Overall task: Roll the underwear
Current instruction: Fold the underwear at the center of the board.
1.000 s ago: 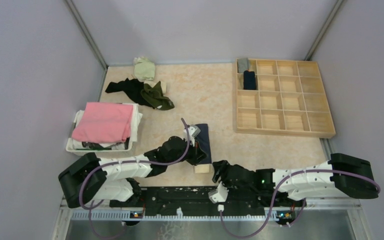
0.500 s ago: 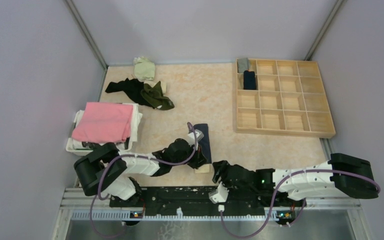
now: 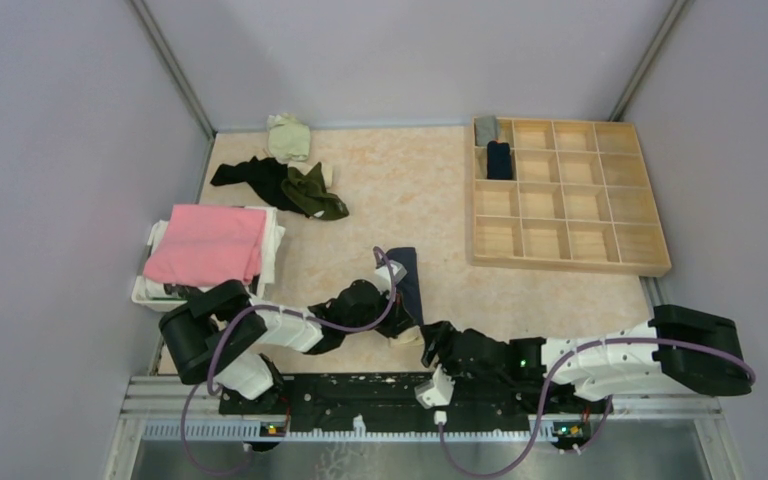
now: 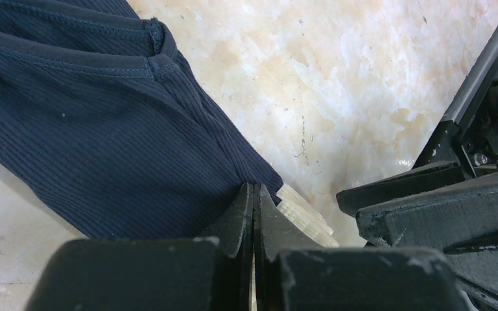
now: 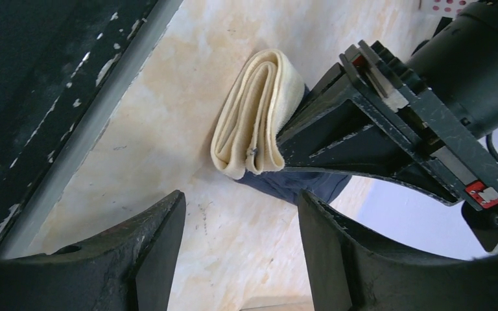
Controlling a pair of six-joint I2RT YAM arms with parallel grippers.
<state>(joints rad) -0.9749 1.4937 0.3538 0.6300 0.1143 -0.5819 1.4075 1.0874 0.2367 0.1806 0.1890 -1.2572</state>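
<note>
Underwear, navy with a folded beige waistband, is being shown laid out on the table at the lower centre of the top view. Its waistband end is being touched by the left gripper, whose fingers are being pressed tightly together; whether cloth is pinched between them cannot be told. The right gripper is being held spread wide just beside the waistband, grasping nothing.

Pink cloth, wooden compartment tray
</note>
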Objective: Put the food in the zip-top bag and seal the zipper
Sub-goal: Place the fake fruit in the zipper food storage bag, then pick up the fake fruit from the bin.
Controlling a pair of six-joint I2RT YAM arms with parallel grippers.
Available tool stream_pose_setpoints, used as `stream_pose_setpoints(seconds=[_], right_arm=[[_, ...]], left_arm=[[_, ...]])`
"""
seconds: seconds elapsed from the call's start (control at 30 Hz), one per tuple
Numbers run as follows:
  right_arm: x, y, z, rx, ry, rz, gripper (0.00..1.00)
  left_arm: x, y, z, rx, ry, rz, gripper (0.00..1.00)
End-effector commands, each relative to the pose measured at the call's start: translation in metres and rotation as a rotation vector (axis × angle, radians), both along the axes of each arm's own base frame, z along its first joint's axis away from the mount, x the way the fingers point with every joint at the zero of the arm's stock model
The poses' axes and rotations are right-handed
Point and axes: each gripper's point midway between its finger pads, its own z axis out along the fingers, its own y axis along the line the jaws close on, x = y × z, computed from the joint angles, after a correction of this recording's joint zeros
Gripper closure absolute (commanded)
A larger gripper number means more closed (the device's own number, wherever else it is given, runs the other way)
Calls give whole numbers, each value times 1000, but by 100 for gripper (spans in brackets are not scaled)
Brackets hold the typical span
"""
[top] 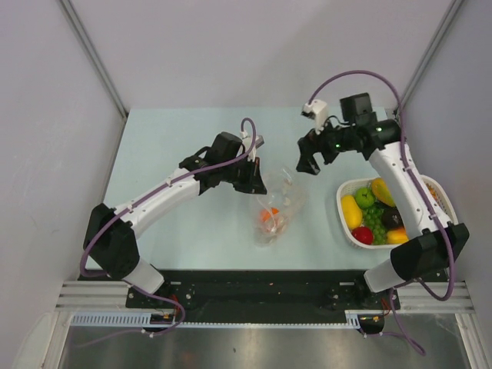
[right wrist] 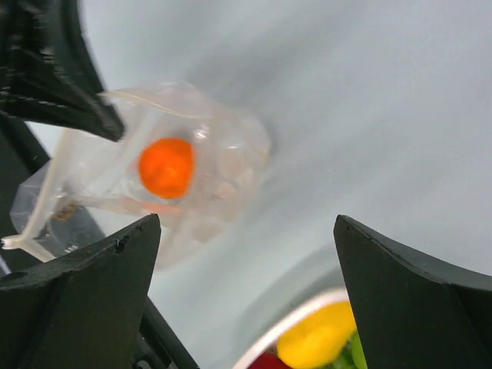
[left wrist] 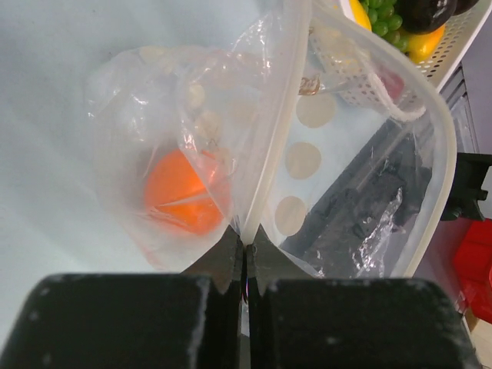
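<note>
The clear zip-top bag (top: 275, 207) lies mid-table with an orange (top: 269, 217) inside; both also show in the left wrist view, bag (left wrist: 192, 138) and orange (left wrist: 183, 191). My left gripper (top: 257, 183) is shut on the bag's whitish zipper strip (left wrist: 280, 123) and holds the mouth up. My right gripper (top: 309, 164) is open and empty, just right of the bag's mouth; in its own view the bag (right wrist: 154, 173) and orange (right wrist: 165, 167) lie ahead. The other food, yellow mango (top: 350, 211), green grapes (top: 374, 221) and red piece (top: 363, 235), lies in the white basket (top: 345, 197).
The white slotted basket stands at the table's right, under my right arm. Grey walls close in on both sides. A black rail (top: 254, 296) runs along the near edge.
</note>
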Motion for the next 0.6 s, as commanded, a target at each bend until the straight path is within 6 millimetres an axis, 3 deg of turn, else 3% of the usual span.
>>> stream_pose_setpoints(seconds=[0.0, 0.07, 0.17, 0.2, 0.3, 0.43, 0.57], right_arm=[[9, -46, 30, 64, -49, -141, 0], [13, -82, 24, 37, -43, -226, 0], [10, -122, -7, -78, -26, -291, 0], [12, -154, -15, -109, -12, -376, 0], [4, -206, -46, -214, 45, -474, 0], [-2, -253, -77, -318, 99, -548, 0], [4, -274, -106, -383, 121, -573, 0]], left_arm=[[6, 5, 25, -8, -88, 13, 100], [7, 6, 25, -3, -93, 13, 100], [6, 7, 25, 2, -87, 13, 100], [6, 6, 23, 5, -84, 13, 100], [6, 5, 21, 5, -74, 10, 100], [7, 4, 20, 4, -66, 12, 100], [14, 8, 17, 31, -71, 52, 100]])
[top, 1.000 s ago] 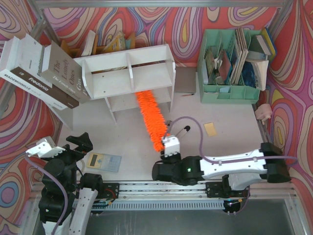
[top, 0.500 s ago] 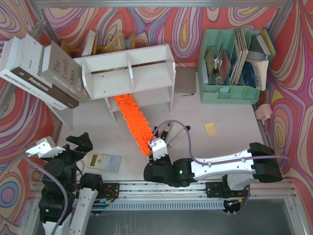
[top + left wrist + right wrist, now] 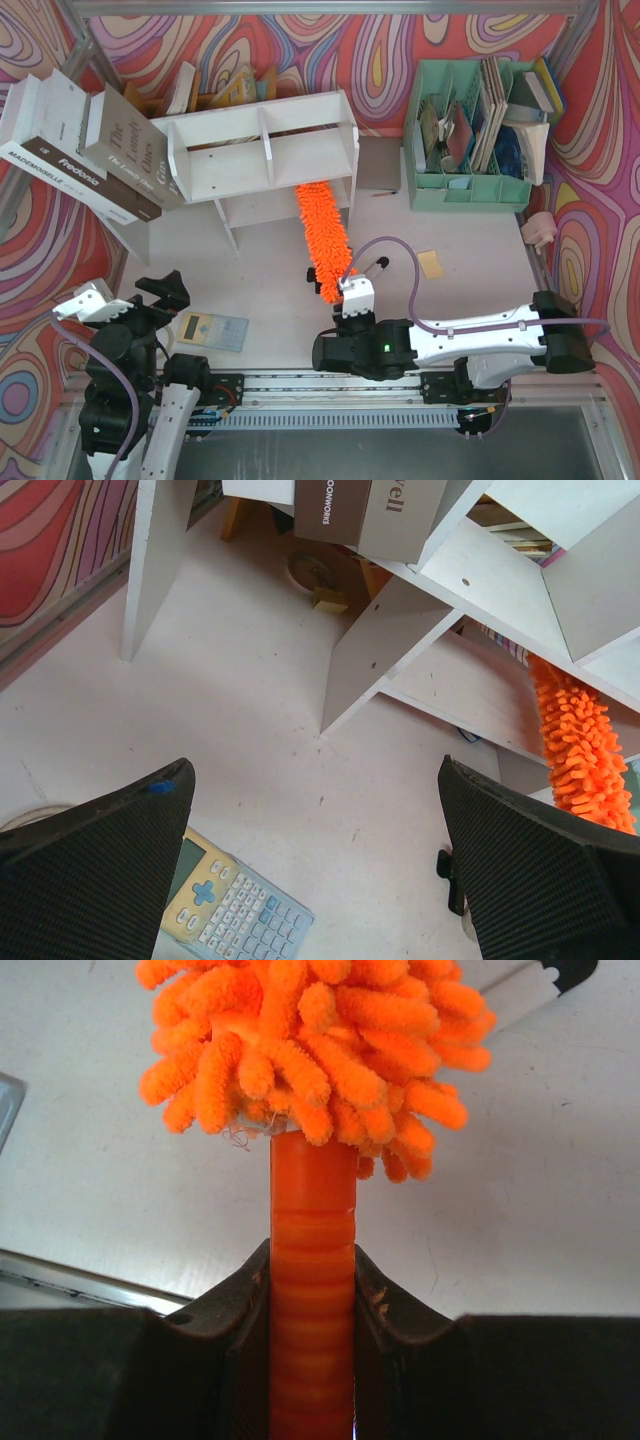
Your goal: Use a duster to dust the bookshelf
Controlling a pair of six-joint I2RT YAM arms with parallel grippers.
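Two tools | right tool point(image 3: 312, 1270) clamped on duster point(image 3: 322, 240): ribbed orange handle, fluffy head at bookshelf point(image 3: 250, 160) | left tool point(image 3: 312, 770) gaping

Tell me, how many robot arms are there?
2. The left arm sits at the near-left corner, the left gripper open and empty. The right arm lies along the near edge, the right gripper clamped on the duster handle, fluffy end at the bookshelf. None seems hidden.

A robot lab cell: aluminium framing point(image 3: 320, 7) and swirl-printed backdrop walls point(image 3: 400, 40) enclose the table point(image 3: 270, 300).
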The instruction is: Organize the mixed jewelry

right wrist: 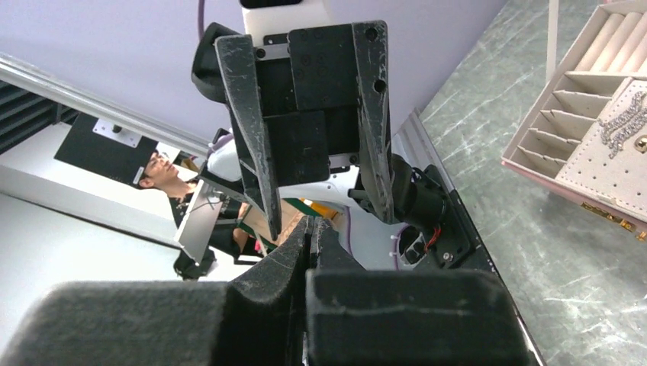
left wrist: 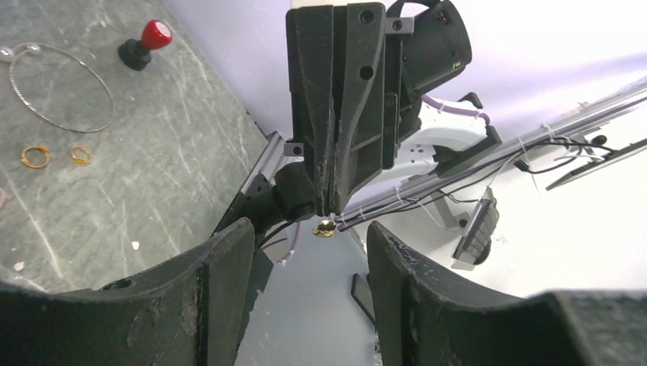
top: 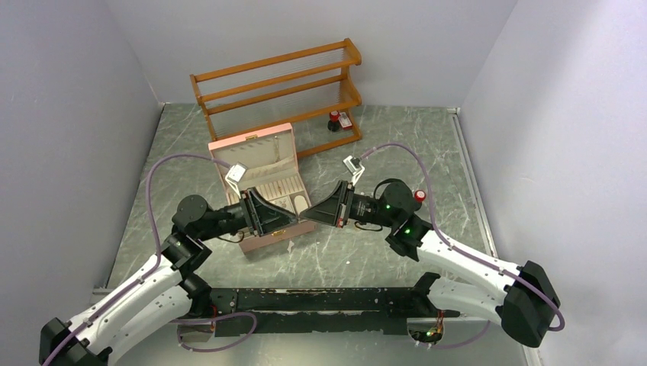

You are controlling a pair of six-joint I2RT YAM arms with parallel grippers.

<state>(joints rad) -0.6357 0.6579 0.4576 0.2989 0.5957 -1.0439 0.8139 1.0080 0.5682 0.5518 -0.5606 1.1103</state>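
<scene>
My right gripper [left wrist: 328, 213] is shut, with a tiny gold piece of jewelry [left wrist: 326, 228] pinched at its fingertips. My left gripper [left wrist: 309, 232] faces it tip to tip, open. Its two fingers [left wrist: 229, 267] stand on either side of the gold piece with a gap on both sides. In the top view the two grippers meet [top: 309, 217] in the air just right of the open pink jewelry box [top: 263, 244]. More of the mixed jewelry lies on the table: a thin wire hoop [left wrist: 98, 78] and two small gold rings [left wrist: 35, 156].
The pink box's compartments [right wrist: 564, 187] lie beside the grippers, and one holds a sparkly silver piece [right wrist: 622, 130]. A wooden rack [top: 278, 84] stands at the back with red-capped bottles [top: 334, 120] at its foot. Another red-capped bottle [left wrist: 145, 43] stands near the loose rings.
</scene>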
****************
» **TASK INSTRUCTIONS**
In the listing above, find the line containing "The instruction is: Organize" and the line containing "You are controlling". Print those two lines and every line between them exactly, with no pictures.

» **OUTPUT OF THE EXERCISE**
The instruction is: Organize the mixed jewelry

right wrist: 
left wrist: 
top: 

You are controlling a pair of six-joint I2RT YAM arms with parallel grippers.

The output is complete.